No matter what, no matter who, this is an excellent opportunity for you to build a bridge with the IT department, irrespective of structure and delivery. In most cases, you’ll be welcomed. It isn’t often that non-IT professionals take an interest in what’s behind the black door and all those blinking lights. Connect with the IT leadership and get a good understanding of the role of technology in your company.

What Does Organizational IT Typically Look Like?

To begin with, IT in organizations is manifested in more than one way. Many different analysts and research firms have given the phenomenon different names. For example, Gartner Research has coined the term bimodal IT to describe a basic, “keep the lights on and trains moving” version of IT that exists beside a “go wild, innovate, and experiment” version of IT.

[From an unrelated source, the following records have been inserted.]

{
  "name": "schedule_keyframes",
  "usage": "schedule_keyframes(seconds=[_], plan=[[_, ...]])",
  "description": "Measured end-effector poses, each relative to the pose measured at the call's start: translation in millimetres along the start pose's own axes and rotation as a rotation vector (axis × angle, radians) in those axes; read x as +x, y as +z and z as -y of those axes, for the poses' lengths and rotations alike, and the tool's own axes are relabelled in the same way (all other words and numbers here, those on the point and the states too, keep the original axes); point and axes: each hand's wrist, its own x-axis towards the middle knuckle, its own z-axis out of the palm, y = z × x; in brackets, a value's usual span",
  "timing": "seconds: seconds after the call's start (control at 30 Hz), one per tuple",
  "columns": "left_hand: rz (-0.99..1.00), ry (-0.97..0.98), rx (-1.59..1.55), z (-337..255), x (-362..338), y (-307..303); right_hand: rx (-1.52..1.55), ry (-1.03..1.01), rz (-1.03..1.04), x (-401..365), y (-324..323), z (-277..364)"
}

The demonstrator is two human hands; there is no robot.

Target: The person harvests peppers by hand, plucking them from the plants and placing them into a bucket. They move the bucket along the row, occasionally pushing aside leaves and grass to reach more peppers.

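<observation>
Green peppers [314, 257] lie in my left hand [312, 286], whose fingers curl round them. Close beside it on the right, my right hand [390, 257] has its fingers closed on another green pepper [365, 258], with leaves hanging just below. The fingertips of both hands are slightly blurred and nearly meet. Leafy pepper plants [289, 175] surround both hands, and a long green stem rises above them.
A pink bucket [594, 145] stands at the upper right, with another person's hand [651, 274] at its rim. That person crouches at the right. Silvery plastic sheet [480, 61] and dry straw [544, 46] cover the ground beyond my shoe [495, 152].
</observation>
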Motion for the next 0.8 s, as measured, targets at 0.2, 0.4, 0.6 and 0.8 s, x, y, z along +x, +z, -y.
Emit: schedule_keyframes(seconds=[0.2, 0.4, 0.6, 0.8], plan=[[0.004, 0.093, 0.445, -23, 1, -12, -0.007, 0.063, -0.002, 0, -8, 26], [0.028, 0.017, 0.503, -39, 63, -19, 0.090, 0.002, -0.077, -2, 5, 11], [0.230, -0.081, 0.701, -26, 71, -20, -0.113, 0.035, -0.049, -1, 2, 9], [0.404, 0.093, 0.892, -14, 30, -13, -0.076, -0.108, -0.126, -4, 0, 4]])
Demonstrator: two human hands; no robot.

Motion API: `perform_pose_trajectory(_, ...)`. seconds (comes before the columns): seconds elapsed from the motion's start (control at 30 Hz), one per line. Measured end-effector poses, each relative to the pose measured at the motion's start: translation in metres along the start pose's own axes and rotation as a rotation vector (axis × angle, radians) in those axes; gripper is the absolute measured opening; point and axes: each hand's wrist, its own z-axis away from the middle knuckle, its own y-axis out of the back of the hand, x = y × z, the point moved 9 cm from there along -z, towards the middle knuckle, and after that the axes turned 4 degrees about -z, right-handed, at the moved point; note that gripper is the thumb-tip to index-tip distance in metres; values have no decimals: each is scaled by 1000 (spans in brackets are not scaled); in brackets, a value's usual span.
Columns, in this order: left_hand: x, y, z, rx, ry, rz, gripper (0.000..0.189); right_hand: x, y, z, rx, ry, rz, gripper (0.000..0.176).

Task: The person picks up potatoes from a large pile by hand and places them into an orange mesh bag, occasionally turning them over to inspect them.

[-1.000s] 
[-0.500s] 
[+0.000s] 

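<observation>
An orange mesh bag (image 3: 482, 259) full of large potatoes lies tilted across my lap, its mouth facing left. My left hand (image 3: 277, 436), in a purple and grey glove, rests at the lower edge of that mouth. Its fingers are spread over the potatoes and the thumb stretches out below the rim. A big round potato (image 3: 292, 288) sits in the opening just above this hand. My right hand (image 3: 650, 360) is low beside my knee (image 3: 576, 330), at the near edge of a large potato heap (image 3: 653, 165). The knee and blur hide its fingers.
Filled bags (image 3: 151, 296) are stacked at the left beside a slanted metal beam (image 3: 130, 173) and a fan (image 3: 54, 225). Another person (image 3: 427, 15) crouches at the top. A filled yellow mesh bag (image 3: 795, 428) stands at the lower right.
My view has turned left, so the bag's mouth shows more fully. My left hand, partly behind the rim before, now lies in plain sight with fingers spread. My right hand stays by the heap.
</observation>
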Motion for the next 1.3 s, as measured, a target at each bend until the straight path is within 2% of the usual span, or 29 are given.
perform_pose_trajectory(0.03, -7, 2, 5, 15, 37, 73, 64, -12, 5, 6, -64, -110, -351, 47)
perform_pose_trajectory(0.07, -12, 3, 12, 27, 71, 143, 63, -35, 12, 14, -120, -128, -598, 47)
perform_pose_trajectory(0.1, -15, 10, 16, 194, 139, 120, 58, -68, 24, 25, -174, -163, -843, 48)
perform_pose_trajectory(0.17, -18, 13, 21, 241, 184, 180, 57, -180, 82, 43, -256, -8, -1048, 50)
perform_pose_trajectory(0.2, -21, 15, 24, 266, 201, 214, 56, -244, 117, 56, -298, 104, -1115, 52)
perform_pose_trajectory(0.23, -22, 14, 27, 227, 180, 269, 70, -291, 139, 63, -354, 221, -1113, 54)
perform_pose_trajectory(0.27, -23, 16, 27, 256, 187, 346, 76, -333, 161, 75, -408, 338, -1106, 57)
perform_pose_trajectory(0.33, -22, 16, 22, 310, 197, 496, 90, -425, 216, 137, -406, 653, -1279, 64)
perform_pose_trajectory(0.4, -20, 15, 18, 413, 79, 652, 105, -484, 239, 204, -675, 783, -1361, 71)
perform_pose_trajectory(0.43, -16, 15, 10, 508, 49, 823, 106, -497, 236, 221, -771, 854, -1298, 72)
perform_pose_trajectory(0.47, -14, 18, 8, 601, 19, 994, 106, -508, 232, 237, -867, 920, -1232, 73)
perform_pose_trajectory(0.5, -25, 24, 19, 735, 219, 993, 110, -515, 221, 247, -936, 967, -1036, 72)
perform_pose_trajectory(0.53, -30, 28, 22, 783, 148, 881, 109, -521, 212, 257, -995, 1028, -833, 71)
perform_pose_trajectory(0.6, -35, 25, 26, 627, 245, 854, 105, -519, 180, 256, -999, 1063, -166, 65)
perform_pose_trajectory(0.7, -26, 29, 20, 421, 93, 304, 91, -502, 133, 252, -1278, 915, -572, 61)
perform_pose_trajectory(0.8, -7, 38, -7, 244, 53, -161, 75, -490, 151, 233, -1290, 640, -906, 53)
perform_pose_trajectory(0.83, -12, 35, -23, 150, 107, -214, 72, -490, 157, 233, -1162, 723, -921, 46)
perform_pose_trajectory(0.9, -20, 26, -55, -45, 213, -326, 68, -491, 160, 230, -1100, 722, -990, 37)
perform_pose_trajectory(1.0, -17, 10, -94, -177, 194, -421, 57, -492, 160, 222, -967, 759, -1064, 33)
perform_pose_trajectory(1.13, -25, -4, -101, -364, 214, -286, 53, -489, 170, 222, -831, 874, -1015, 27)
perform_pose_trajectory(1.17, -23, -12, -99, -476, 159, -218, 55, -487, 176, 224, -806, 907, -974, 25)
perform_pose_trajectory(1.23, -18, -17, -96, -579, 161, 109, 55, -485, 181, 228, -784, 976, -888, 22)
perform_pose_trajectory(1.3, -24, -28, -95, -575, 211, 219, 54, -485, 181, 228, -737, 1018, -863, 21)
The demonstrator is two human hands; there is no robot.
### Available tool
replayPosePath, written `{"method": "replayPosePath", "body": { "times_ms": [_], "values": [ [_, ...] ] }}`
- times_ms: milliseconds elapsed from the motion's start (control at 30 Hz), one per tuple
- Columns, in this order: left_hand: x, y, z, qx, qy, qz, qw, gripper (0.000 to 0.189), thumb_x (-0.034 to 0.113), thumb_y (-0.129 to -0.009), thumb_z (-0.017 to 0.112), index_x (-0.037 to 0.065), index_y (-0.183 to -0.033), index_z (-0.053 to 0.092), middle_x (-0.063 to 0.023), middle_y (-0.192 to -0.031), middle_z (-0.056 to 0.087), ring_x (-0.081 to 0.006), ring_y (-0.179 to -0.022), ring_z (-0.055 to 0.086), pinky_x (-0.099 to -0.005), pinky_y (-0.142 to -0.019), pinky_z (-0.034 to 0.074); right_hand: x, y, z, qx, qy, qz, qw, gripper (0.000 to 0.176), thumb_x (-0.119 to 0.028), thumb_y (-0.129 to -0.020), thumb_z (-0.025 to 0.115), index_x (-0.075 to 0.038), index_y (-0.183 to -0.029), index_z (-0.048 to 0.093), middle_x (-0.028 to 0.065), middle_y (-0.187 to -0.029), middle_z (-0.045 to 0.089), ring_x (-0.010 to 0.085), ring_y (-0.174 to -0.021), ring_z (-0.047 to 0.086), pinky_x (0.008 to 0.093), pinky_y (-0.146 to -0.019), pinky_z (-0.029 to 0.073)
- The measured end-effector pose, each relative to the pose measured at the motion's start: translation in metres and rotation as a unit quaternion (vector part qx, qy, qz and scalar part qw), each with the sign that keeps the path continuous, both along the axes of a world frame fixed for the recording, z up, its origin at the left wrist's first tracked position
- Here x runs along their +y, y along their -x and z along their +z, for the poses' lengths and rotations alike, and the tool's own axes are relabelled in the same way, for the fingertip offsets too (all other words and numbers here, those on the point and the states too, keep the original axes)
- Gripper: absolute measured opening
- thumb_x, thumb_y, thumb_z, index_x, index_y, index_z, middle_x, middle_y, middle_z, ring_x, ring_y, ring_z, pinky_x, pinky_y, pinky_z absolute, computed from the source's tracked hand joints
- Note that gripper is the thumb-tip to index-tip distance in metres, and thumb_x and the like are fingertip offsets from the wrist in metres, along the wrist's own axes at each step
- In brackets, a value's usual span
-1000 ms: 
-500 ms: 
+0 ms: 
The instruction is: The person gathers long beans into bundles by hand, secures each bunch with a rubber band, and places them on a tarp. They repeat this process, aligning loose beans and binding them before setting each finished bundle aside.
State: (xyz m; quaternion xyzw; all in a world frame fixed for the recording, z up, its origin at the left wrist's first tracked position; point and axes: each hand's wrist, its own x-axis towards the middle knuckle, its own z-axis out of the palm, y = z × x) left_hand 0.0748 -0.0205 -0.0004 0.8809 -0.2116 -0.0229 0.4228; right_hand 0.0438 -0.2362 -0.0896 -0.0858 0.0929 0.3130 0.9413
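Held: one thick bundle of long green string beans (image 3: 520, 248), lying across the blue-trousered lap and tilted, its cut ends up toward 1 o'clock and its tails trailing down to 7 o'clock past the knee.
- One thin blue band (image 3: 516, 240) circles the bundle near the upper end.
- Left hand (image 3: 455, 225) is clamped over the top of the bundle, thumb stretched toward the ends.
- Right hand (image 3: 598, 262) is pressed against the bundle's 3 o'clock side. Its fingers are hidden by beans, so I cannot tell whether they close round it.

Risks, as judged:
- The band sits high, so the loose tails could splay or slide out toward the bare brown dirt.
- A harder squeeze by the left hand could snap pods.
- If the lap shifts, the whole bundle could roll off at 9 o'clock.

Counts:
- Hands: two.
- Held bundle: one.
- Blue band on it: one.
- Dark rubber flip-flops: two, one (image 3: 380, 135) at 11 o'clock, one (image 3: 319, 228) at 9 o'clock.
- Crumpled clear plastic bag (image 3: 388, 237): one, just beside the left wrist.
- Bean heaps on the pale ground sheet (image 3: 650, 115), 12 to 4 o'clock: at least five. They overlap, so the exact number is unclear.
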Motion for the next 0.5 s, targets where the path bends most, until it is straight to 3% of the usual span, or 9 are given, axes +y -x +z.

Then there is shadow IT. That’s the version of IT that springs up as a result of unanswered (or frustrated) user needs. For example, let’s say corporate policy prohibits more than 5 MB email attachments, and to get to the company’s file-sharing server, you have to jump through all sorts of hoops. The user, acting out of urgent need or defiance, opens up a Dropbox account and shares the credential with colleagues and clients.

Each one of these modes will have its own cybersecurity considerations, with shadow IT being particularly tricky to support and secure. For example, there are companies whose infrastructure (the stability part) is absolutely critical to operations. Think of a trading system. If the system goes down during trading hours, the company loses business, with potential losses in the millions. Alternatively, there are companies whose infrastructure is not as critical when compared with their ability to deliver an answer quickly. In this case, think software development. A firm could be running on a distributed infrastructure all over the world with little worry about any one component of it being unavailable, and yet it must be able to deliver a necessary fix to an application as fast as possible because, say, there may be lives depending on it, as in the case of a hospital management system.

Going back to your discovery needs, your IT team will be able to provide you with their specific assessment. They can identify their systems, the locations, what’s critical, and what’s not. They’ll supply you with exciting documentation such as network diagrams, systems inventory, application inventory, licensing documentation, and they’ll cap it off with the disaster recovery and business continuity plans. Depending on the size of your organization, these assessments will fit in a neat little binder, or the mailroom will drop off a pallet. Either way, you’ll be good to go.

The IT department will also give you their views of what’s at risk and when they do, take careful notes—especially on the intersection of technology and business operations. This will prove very useful as you move forward with asset valuation, business impact analysis, vulnerability, and risk assessments.

So far you have gathered the following pieces of information: mission and vision statements; cultural assessment findings; and IT documentation and assessment.  That means you now know a metric ton more about your business than you did when you began this work.